• What you should do
Quote exactly and only this range of lines in the data below: the line that holds "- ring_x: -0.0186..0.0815" to the line that holds "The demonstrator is", both included.

⁂

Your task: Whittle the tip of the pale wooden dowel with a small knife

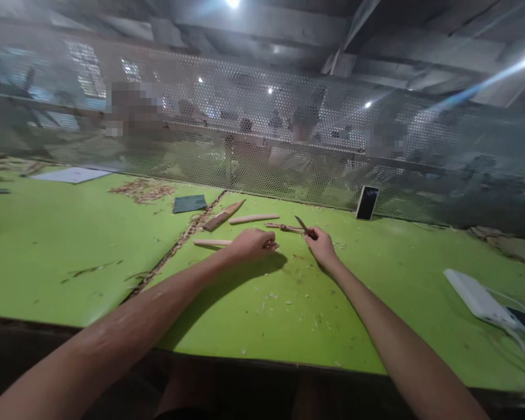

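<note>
My right hand (320,244) is closed around a small knife (301,223), its dark blade pointing up and to the left. A thin brown hinged tool (282,226) reaches toward those fingers; I cannot tell whether they touch it. My left hand (254,242) has its fingers curled just above the table, and what they hold, if anything, is hidden. Behind that wrist a pale wooden stick (210,242) shows only its left part. Farther back lie another pale, slightly curved stick (254,219) and a flat, pointed brown wooden piece (224,214).
Shavings (144,189) are heaped at the back left of the green table (126,233), near dark sandpaper-like sheet (189,203) and white paper (74,174). A phone (367,203) leans at the perforated screen (262,157). A white power bank (475,294) with cables lies right.
</note>
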A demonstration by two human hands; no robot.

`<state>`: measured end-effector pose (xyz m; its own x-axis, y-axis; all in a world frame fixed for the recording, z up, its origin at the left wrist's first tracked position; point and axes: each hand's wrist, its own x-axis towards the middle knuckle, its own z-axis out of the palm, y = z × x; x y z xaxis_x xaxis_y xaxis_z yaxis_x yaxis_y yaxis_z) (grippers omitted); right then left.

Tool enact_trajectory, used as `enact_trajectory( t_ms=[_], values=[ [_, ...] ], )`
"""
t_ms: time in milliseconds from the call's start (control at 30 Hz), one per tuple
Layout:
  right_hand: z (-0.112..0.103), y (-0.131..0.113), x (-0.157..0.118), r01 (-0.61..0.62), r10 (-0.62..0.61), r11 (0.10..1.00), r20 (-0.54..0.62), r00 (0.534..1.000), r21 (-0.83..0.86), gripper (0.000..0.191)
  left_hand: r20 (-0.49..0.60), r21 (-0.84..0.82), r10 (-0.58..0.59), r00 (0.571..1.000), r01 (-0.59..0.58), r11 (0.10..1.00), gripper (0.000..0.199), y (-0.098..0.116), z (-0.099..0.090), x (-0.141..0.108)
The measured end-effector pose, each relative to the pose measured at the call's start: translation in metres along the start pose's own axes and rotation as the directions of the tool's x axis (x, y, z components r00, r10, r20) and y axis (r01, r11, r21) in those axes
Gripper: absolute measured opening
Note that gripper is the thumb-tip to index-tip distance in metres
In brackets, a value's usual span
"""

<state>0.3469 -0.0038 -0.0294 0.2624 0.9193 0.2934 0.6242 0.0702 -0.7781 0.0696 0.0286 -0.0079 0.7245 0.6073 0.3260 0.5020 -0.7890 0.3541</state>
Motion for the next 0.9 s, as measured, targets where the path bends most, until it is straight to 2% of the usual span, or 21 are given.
enact_trajectory(
  t_ms=[233,700,900],
  values=[
    [-0.005,-0.005,-0.006,0.008,-0.008,1.0,0.0,1.0,-0.005,0.021,-0.001,-0.065,0.076,0.997,-0.076,0.995,0.024,0.0,0.006,0.0],
    [-0.005,-0.01,-0.013,0.005,-0.005,0.997,-0.002,1.0,0.075,0.011,0.019,-0.06,0.03,0.999,-0.029,0.998,0.006,-0.002,0.005,-0.003],
    [-0.003,-0.012,-0.014,0.021,-0.022,0.995,0.007,1.0,0.102,0.02,0.027,-0.102,-0.014,1.0,0.017,0.995,0.006,-0.003,0.007,0.0]
  ],
)
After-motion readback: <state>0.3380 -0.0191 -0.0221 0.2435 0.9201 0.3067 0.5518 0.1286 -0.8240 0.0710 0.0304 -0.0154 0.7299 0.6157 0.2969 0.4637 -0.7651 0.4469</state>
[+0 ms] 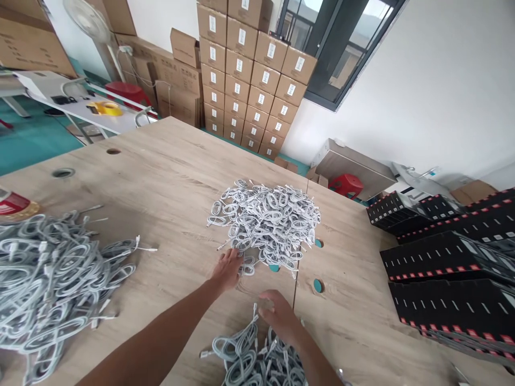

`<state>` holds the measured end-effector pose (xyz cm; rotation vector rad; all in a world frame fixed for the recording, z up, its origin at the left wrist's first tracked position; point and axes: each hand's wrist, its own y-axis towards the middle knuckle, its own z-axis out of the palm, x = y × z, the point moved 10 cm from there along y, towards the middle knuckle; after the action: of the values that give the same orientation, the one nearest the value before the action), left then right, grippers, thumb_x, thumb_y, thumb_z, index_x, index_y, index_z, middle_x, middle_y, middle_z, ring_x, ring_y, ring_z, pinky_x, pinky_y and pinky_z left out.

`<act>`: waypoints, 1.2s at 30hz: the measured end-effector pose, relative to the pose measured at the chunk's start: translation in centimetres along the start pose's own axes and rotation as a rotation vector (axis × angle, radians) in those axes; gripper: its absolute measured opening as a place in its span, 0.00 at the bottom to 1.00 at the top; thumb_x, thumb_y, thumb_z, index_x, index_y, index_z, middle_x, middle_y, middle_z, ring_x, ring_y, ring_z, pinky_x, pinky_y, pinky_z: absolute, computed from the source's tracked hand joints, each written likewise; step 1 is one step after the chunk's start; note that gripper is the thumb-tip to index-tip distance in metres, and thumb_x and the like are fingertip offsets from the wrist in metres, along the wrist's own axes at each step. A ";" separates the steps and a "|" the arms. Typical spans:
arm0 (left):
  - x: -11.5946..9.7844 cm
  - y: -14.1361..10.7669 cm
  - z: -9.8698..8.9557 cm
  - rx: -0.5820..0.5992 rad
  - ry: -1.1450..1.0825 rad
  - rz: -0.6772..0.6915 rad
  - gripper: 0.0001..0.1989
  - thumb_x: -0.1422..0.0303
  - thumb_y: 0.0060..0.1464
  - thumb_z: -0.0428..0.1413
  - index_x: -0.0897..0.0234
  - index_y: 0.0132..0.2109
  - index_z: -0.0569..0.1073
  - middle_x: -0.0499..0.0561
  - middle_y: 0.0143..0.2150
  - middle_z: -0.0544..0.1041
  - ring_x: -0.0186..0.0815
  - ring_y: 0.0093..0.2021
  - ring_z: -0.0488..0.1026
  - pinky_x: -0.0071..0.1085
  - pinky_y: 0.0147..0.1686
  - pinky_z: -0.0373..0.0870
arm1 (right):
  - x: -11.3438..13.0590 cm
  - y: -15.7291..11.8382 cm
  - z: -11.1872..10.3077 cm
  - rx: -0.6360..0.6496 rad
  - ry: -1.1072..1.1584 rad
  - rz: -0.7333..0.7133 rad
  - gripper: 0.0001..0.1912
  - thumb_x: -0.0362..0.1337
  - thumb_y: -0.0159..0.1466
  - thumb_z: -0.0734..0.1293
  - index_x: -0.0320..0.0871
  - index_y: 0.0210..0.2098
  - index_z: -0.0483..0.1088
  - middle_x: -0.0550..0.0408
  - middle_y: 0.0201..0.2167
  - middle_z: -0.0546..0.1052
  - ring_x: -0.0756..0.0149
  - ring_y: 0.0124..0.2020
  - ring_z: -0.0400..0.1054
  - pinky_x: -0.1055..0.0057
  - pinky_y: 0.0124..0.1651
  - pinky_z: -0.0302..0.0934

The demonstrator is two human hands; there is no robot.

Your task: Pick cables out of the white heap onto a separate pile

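Note:
Small coiled white cables form a heap (277,220) in the middle of the wooden table. My left hand (228,268) lies low at the heap's near left edge, fingers stretched forward, beside a coiled cable (247,266) that it appears to touch; the hand partly covers this coil. Closer to me, my right hand (277,313) hovers with thumb and fingers curved apart, bare tabletop showing in the gap. Just below it is a pile of looser grey-white cables (257,356), partly hidden by my right forearm.
A larger cable pile (52,273) spreads over the left side, with a red-labelled container (16,205) behind it. Black boxes (438,257) stand in rows at the right. Stacked cartons (249,75) line the wall. A side table (120,120) holds yellow tape (108,109).

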<state>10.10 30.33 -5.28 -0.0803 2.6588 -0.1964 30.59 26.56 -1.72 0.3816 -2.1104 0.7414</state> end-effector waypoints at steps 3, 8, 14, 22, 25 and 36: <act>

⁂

• Exercise output
  - ring_x: -0.0186..0.0815
  - ring_y: 0.0093..0.2021
  - ring_z: -0.0488..0.1026
  - pinky_x: -0.0071..0.1085
  - pinky_y: 0.0147..0.1686
  - pinky_z: -0.0373..0.0870
arm1 (right):
  - x: -11.3438..13.0590 cm
  - y: -15.7291..11.8382 cm
  - z: -11.1872..10.3077 cm
  - rx: -0.6360..0.6496 rad
  - ry: -1.1072..1.1584 rad
  - rz: -0.7333..0.7133 rad
  - gripper: 0.0001..0.1912
  - thumb_x: -0.0362..0.1337
  - thumb_y: -0.0159..0.1466
  - thumb_z: -0.0734..0.1293
  - index_x: -0.0320..0.0871
  - index_y: 0.0210..0.2098
  - index_z: -0.0483..0.1088
  - middle_x: -0.0550..0.0408
  - middle_y: 0.0201..0.2167
  - middle_z: -0.0546..0.1052
  - ring_x: -0.0756..0.0149
  - ring_y: 0.0124..0.2020
  - ring_z: -0.0400..0.1054
  - pinky_x: -0.1055..0.0057
  - pinky_y: 0.0124..0.1651
  - pinky_z: -0.0302..0.0934

The demonstrator is two human hands; there is no robot.

This output is complete, so the exercise is closed.